I'll let you in on a secret: I don't trust any of the code I write. I've been programming for decades, and I still keep making the same stupid mistakes. I need as much help as I can get to verify the correctness of my code, and Swift's strong types aid me here. Every mistake that the compiler can catch is one that I don't need to find in testing or end up shipping out to my customers.

As an example, we have a series of functions that need to process an array of exactly five values, and that output a resulting array of exactly five values of a different type. In Objective-C, we would use an NSArray for the inputs and outputs. There are several things that could go wrong with this. The input array could be nil, could contain more or fewer than five values, or the values could be of the wrong type. The same problems could happen at the output.

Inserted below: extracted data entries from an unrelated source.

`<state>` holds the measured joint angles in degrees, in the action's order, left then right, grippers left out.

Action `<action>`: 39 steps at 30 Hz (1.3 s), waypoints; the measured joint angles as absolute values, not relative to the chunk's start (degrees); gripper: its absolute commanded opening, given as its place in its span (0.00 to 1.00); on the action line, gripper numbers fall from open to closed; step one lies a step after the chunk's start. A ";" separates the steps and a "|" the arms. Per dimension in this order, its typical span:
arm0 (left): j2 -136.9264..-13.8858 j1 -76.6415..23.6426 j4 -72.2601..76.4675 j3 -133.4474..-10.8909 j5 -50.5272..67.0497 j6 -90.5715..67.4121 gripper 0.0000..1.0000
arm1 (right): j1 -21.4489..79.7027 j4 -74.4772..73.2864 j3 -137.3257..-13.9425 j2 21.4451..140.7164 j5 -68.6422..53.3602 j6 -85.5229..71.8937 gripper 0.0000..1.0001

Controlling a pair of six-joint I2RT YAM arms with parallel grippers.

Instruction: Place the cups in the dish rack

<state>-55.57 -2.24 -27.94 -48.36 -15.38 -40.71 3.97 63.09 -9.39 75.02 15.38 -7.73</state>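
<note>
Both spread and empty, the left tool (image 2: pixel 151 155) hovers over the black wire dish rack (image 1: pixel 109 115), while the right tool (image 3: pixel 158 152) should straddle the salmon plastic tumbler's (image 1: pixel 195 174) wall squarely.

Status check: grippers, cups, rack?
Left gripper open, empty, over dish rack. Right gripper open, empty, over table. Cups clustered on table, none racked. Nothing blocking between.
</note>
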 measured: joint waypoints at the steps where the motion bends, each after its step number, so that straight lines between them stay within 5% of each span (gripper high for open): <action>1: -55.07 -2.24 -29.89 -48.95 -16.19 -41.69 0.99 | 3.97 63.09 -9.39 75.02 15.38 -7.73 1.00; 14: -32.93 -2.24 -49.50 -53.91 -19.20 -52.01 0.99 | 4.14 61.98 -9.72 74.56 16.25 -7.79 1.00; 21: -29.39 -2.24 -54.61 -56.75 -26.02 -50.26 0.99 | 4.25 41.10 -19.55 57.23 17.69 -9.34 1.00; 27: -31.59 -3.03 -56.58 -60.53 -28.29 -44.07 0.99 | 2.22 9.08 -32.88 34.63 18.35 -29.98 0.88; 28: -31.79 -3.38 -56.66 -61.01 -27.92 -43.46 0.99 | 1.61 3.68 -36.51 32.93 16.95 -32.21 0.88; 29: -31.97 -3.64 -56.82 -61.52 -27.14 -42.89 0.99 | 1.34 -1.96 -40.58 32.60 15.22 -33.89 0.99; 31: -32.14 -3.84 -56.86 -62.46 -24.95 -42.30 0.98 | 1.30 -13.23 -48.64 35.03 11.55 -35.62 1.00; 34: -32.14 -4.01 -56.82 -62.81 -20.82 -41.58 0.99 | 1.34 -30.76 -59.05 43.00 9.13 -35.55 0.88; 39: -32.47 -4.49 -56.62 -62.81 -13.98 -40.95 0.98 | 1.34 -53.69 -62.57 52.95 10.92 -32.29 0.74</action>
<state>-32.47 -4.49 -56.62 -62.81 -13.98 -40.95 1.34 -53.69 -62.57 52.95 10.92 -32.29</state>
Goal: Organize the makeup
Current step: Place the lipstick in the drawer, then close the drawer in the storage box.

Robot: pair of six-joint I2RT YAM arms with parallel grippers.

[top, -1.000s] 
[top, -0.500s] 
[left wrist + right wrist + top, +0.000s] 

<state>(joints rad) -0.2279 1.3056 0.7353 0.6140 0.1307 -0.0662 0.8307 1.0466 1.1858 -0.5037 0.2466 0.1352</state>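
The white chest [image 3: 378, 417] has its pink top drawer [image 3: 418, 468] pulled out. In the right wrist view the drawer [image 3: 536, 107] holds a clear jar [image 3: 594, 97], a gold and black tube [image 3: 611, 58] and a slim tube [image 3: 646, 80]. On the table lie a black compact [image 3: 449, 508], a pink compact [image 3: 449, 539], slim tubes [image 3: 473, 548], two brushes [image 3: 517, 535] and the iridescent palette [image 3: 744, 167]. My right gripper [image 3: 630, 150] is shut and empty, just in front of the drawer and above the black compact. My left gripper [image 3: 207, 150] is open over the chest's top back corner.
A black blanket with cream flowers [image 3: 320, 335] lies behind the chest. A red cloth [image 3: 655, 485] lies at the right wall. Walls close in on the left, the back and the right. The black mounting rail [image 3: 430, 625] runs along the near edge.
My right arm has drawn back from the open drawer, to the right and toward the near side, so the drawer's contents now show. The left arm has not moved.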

Now, I could trust that every input to each of these functions came from a correctly-written function and that each function in turn could only output results of the type we expect. After seeing this go wrong in every possible way, I can't help but think of the good Dr. Malcolm lecturing us about how "life finds a way." Therefore, our Objective-C code ended up with checks and assertions for nil values, bad sizes, and bad types in many of these functions.

I tried to approach this in a different way in Swift. Rather than passing in an untyped array, I instead used five-element tuples of a defined type for inputs and outputs. By doing so, I could use the compiler to guarantee that exactly five elements of a given type needed to be passed into a function, and that another five elements of a different type needed to be passed out. None of the cases I tested for in Objective-C were possible in this Swift code, so I could remove all of the verification code and stop worrying that I missed something.

I can see a future in which we might get dependent types to handle this in Swift, which if possible would be pretty great.

The ease with which you can create lightweight data types in Swift also worked for cases where we were getting physical units mixed up in our code. We created small structs for frequency units like Hertz and Kilohertz that were incompatible and used them to make it clear when we were using one unit and when another. Conversions were made explicit, and it was easier to read the code of many functions.

Well-defined types like this have let our code fit together like puzzle pieces, rather than amorphous blobs. If this fits with that, I feel more confident that I've written correct code. By no means does it guarantee this, but it certainly helps.

Designing for testability

Using Swift features, we were able to prevent ourselves from being able to write classes of bugs, but we still needed to test our code. In our previous Objective-C codebase, this was impractical. We had large classes talking to other classes, coupled through mutable state in ways that were hard to see. These classes also talked to expensive external hardware, and I couldn't see an easy way to build unit tests around any of this.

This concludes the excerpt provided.